The first-time guest sequence. When someone is tagged as a new visitor in your system, trigger a welcome email that goes out within 24 hours. Keep it short and genuine. Then create a follow-up task assigned to whoever makes personal contact at your church, set to appear two or three days after the visit. In Breeze, you’d build this as a Follow Up Progression where completing one step triggers the next. In Planning Center, you’d set up a Workflow with automated steps tied to a form submission. ChurchTrac lets you create a trigger-based automation that fires when a first-time attendance tag is applied. Tithe.ly would use a People Flow tied to a “First-Time Guest” tag. The setup takes about 30 minutes on any of these platforms.
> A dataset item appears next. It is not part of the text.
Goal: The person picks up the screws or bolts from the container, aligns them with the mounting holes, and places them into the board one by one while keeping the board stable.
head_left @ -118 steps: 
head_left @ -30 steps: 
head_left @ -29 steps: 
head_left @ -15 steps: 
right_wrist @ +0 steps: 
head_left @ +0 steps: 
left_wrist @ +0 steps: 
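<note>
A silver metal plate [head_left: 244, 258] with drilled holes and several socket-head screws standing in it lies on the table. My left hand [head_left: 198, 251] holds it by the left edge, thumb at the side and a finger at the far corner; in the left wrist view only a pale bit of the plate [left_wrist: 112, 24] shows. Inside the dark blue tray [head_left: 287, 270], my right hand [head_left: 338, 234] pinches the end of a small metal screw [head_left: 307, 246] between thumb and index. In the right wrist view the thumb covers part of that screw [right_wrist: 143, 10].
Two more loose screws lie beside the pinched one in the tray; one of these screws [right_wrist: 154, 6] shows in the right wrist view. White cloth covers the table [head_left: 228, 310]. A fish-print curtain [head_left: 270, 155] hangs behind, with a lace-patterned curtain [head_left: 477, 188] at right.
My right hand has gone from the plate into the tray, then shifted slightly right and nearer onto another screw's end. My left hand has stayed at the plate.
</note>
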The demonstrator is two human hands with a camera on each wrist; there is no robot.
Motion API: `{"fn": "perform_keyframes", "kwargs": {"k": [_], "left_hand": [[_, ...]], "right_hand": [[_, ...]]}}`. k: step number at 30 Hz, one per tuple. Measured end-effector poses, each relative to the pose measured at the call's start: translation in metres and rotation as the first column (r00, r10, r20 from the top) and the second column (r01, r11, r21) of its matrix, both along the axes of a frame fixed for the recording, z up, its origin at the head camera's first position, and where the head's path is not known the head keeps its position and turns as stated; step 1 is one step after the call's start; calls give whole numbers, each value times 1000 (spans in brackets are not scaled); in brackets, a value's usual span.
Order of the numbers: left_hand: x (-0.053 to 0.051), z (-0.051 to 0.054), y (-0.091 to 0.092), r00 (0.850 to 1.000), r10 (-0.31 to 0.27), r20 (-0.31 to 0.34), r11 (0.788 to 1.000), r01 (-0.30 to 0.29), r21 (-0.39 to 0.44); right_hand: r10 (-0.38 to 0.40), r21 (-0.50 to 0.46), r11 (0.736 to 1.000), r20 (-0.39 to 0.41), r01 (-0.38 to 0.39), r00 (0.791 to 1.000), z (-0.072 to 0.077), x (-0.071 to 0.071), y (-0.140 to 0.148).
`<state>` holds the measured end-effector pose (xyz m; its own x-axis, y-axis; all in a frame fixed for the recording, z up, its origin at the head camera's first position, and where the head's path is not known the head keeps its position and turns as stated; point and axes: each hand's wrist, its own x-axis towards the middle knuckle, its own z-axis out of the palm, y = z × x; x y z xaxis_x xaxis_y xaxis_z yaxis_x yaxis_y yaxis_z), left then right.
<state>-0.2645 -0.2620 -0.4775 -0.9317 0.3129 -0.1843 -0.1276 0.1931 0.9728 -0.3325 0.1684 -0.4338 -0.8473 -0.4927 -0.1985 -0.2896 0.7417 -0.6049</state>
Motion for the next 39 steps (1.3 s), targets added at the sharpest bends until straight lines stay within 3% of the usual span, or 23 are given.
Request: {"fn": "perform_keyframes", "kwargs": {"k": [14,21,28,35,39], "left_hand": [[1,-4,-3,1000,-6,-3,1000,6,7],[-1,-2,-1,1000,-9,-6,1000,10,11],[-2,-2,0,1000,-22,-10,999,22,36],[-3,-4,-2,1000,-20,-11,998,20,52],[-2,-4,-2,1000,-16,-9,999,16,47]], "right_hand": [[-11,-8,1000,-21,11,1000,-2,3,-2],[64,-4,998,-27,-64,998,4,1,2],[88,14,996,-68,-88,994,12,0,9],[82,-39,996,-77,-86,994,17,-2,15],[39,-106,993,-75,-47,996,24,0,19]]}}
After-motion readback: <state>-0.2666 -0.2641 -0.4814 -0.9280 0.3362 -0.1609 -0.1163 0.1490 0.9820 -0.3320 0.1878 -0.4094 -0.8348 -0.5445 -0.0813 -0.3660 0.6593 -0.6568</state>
The missing member nudge. Most ChMS platforms can identify when a regular attender hasn’t checked in for a set number of weeks. Configure a workflow that, after three missed weeks, creates a task for a pastor or care team member to reach out. The point is good stewardship of the people God has placed in your care. People disappear from church for all kinds of reasons, some of them painful, and a simple phone call during a hard season can mean more than we realize.
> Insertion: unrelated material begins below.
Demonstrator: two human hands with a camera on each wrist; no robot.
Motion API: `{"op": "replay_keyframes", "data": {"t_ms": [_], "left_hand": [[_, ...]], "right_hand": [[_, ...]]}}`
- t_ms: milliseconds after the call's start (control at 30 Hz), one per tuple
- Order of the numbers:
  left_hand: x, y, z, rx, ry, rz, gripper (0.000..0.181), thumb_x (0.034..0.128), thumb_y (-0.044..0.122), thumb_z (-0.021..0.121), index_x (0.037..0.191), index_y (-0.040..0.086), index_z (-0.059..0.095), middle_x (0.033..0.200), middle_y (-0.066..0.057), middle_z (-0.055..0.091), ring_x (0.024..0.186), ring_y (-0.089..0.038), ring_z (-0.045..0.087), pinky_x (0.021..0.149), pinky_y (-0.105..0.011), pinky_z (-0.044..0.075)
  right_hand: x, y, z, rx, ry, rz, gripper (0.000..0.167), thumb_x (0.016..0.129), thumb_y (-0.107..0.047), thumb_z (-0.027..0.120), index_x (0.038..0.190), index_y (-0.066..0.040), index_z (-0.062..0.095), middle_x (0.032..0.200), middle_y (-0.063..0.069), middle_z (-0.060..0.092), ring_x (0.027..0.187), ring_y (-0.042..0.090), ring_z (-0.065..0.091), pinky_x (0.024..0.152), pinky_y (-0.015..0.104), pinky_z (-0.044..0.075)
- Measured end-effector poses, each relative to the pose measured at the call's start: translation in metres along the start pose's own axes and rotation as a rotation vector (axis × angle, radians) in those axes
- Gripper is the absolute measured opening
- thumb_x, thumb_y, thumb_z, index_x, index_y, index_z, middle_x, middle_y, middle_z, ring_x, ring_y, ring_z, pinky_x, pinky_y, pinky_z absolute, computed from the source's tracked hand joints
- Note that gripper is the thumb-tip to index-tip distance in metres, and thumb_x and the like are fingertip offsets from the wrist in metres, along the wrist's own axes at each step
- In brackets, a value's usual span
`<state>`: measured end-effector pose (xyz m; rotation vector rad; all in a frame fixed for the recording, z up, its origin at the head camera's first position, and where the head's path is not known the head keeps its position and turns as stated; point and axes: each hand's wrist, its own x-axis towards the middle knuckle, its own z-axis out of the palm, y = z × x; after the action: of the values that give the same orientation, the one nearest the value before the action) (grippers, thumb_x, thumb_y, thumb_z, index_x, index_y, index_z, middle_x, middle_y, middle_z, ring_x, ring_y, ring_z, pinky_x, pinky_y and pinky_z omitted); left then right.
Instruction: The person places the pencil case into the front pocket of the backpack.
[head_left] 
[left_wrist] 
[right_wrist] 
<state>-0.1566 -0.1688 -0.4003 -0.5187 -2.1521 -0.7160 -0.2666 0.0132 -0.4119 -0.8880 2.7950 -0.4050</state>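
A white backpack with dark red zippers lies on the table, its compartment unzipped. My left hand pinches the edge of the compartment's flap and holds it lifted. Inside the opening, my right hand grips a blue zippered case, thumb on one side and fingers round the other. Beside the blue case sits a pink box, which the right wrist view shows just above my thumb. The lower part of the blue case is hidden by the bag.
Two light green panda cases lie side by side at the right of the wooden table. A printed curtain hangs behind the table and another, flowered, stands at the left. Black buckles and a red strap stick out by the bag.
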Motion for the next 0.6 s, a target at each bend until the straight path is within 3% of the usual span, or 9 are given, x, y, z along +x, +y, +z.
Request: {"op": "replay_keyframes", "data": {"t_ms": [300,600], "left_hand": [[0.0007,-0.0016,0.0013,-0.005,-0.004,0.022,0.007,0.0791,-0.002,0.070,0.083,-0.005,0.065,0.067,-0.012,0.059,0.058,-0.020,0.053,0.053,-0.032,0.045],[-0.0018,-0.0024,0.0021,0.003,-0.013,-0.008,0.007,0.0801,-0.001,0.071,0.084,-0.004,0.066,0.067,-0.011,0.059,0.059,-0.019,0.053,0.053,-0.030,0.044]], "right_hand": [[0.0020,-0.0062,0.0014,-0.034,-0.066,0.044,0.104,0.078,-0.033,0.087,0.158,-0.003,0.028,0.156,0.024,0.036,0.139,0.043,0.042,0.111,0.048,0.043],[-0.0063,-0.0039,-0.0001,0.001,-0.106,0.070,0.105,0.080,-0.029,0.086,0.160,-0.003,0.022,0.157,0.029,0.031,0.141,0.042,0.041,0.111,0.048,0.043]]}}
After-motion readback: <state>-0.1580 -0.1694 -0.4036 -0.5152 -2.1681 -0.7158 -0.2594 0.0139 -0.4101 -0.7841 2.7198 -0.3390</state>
The new volunteer onboarding path. When someone signs up to serve, trigger a sequence: a thank-you email, a task for the ministry leader to schedule a brief orientation, and a check-in task 30 days later to see how the experience is going. Volunteer retention in most churches suffers not because people don’t want to serve, but because they feel forgotten after they raise their hand. A three-step workflow fixes that.
The 30-minute investment
Setting up your first workflow will probably take longer than 30 minutes because you’ll spend some of that time learning where things are in the interface. The second one will take 15 minutes. By the third, you’ll wonder why you didn’t do this a year ago.
A church of about 75 people we talked with set up a guest follow-up workflow on a Tuesday evening. It took them roughly 40 minutes, most of that spent deciding what they wanted the welcome email to say. Within two months, they’d gone from making personal contact with about one in three first-time visitors to reaching nearly every guest within 48 hours. Same pastor, same volunteer team, same number of hours in the week. The only difference was that the system was prompting them before the moment passed.
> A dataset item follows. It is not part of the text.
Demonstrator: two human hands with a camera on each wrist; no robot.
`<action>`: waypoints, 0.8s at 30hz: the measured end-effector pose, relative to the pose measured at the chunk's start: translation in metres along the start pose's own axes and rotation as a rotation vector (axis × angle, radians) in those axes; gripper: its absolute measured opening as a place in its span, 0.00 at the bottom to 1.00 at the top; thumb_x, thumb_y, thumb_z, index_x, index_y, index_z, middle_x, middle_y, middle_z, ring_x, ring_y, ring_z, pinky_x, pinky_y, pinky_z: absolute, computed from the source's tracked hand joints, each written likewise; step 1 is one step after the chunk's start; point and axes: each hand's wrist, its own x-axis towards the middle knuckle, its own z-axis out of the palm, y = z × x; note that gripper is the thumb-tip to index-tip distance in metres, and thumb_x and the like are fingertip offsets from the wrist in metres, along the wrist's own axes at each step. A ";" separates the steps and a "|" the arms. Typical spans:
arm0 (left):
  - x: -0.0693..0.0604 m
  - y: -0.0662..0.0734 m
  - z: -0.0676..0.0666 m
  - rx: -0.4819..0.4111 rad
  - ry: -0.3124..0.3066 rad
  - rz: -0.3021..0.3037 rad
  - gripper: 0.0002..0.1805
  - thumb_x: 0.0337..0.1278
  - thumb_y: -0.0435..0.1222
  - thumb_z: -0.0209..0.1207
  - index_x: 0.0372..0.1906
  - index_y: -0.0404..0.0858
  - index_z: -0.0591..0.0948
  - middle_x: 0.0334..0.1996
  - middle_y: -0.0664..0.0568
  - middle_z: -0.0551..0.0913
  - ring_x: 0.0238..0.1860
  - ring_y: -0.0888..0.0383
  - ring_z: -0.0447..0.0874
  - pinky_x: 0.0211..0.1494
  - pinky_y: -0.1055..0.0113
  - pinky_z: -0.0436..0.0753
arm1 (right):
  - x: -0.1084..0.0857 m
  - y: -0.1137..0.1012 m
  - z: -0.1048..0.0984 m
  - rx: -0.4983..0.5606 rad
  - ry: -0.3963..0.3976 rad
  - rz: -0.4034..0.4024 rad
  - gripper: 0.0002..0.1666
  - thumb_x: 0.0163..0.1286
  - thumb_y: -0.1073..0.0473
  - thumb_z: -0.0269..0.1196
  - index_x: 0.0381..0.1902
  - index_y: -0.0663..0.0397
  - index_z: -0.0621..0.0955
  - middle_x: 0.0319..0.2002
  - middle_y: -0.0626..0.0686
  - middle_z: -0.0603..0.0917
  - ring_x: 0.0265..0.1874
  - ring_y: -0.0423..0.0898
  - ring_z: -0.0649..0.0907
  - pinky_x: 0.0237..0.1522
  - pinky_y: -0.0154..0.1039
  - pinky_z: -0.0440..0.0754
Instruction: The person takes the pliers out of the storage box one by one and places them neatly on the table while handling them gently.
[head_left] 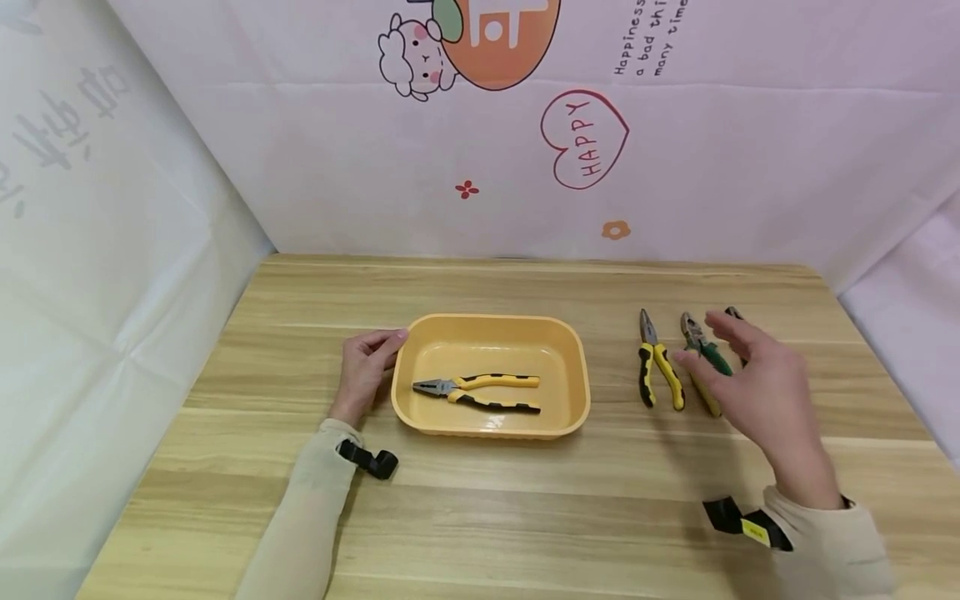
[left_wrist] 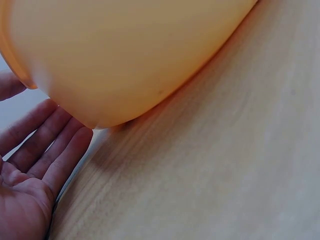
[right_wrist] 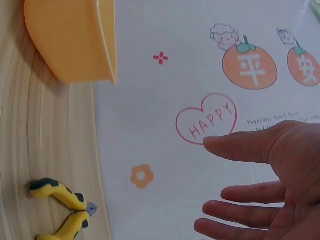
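Observation:
A yellow plastic tray (head_left: 491,329) stands on the wooden table, holding combination pliers (head_left: 491,392) with yellow-and-black handles. My left hand (head_left: 365,371) rests against its left side; in the left wrist view the fingers (left_wrist: 67,157) lie straight by the outer wall and the thumb touches the rim. My right hand (head_left: 768,387) hovers over the right side, fingers spread, holding nothing. Near it lie yellow-and-black long-nose pliers (head_left: 658,360), their handles also in the right wrist view. Green-handled pliers (head_left: 716,358) are partly covered by the hand, as is another dark-tipped tool (head_left: 733,313).
A white cloth printed with a heart (head_left: 585,140) and small flowers hangs behind the table's back edge. More white cloth (head_left: 112,250) hangs at the left. Black straps with small devices (head_left: 367,458) sit on both wrists.

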 end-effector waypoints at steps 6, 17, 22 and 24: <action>0.000 0.001 0.000 0.008 0.000 -0.006 0.19 0.67 0.33 0.64 0.48 0.17 0.81 0.37 0.52 0.89 0.37 0.59 0.90 0.44 0.64 0.89 | -0.004 -0.011 0.004 0.046 -0.021 -0.013 0.40 0.64 0.51 0.75 0.68 0.62 0.75 0.60 0.67 0.81 0.56 0.71 0.80 0.50 0.66 0.79; 0.000 0.000 -0.001 0.008 -0.004 -0.007 0.18 0.67 0.32 0.64 0.48 0.17 0.82 0.39 0.49 0.89 0.37 0.59 0.90 0.44 0.64 0.90 | -0.013 -0.030 0.017 0.109 -0.026 -0.116 0.38 0.58 0.54 0.79 0.65 0.55 0.80 0.58 0.61 0.83 0.55 0.62 0.82 0.52 0.39 0.82; 0.000 0.000 -0.001 0.011 -0.003 -0.008 0.18 0.67 0.33 0.64 0.48 0.17 0.82 0.39 0.48 0.89 0.37 0.58 0.90 0.44 0.64 0.90 | -0.014 -0.037 0.022 0.137 -0.033 -0.174 0.37 0.57 0.57 0.79 0.64 0.54 0.81 0.57 0.60 0.84 0.53 0.59 0.83 0.53 0.29 0.79; 0.000 0.000 -0.001 0.012 -0.002 -0.009 0.18 0.67 0.33 0.64 0.48 0.17 0.82 0.39 0.47 0.89 0.37 0.58 0.90 0.43 0.64 0.90 | -0.015 -0.039 0.024 0.140 -0.036 -0.193 0.37 0.57 0.57 0.79 0.64 0.54 0.80 0.57 0.59 0.84 0.54 0.59 0.84 0.53 0.29 0.80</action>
If you get stuck, every platform mentioned here has support documentation specifically for automation setup. Breeze’s support center walks through Follow Up Progressions step by step, including recommended automations that other churches use. Planning Center’s blog has detailed posts on connecting automations to workflows. ChurchTrac has a dedicated automations page showing what triggers and actions are available. You don’t need to figure this out from scratch.
And you don’t need to do it alone. If you have a volunteer who’s comfortable with software, hand them a login and a list of the three workflows above. Most of the people in our churches who work with any kind of business software during the week will find a ChMS workflow builder straightforward. This is a great place to invite someone to use their professional skills for the church without asking them to teach a Sunday school class.
The people who walk through your doors deserve a system that remembers them
We can hold a lot in our heads. We can juggle pastoral care and sermon prep and facility issues and volunteer coordination and giving reports and the family in crisis and the couple asking about baptism and the teenager who’s been acting different lately. We can hold all of that, until we can’t. And when something slips, it’s almost always the follow-up. The guest card. The new volunteer. The person who quietly stopped showing up.
Automated workflows don’t replace the relational heart of ministry. They protect it. They make sure that when God sends someone through your doors, your church responds, even on the weeks when everything else is competing for your attention.
You’re already paying for this feature. The people in your community are already worth the 30 minutes it takes to set it up.
Thirty minutes of setup. A lifetime of not losing the people who showed up looking for a church home. That’s stewardship.